Now Martin Tillett is circulating a petition that urges the county, at taxpayer expense, to create a county park on the 9-acre Fairchild property located adjacent the Spring Bank community and Mr. Tillett's own property, and behind the Kings Crossing property. At least in part as a result of his own actions and advocacy, instead of a town center at Kings Crossing, we have a Wal-Mart. Had we obtained the town center, the developer had agreed to provide on the Kings Crossing property a complete storm water management system to reduce runoff and up to $500,000 for restoration of Quander Brook within the Fairchild property. With the demise of the Kings Crossing project and development of the Wal-Mart store, the property owner has no obligation whatsoever to create any storm water controls on its completely impervious property that drains storm water and debris into the Fairchild property.

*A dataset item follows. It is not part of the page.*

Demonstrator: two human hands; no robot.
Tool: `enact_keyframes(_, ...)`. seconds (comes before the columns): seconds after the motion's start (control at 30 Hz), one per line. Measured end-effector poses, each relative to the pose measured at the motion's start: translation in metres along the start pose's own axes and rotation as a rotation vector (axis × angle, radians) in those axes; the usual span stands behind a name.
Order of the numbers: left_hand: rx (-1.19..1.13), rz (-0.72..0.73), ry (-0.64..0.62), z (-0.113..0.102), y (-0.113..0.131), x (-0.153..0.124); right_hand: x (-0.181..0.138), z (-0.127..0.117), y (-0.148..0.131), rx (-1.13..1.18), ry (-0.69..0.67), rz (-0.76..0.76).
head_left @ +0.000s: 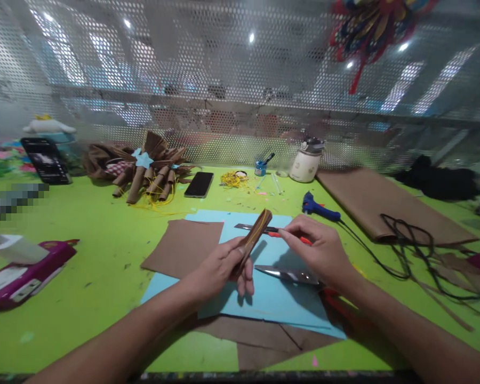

The ingress-egress easement providing the only access to the Fairchild property goes through the northern edge of the parking lot of the Wal-Mart property but expressly forbids visitors to the Fairchild property from parking there. Where the easement ends, there is a deep ravine in the Fairchild property partially caused by storm water runoff from the Wal-Mart property. That ravine comprises the location of a significant aspect of the restoration that is required in order to render the Fairchild property usable as a park. Without that restoration, there is no safe way to enter the property. Remembering that the developer had agreed to provide full storm water controls on its property and pay up to $500,000 to restore the Fairchild property (a price we taxpayers would now have to foot), it is also noteworthy that without storm water controls being established on the Wal-Mart property, restoration efforts on the Fairchild property will likely be futile. Continuing runoff from the impervious Wal-Mart property will just erode again whatever restoration has been carried out on the Fairchild property.

Mr. Tillett knows all of these facts and so it is remarkable that his petition says absolutely nothing about the cost of restoration and the virtual futility of trying to do so. He wants taxpayers to fund restoration of a property that borders his own with the hope that a neighborhood park can be established that mainly benefits his community, after the actions of he and his community contributed to the fact that we no longer have a developer offering to fund the restoration and provide storm water controls to prevent erosion.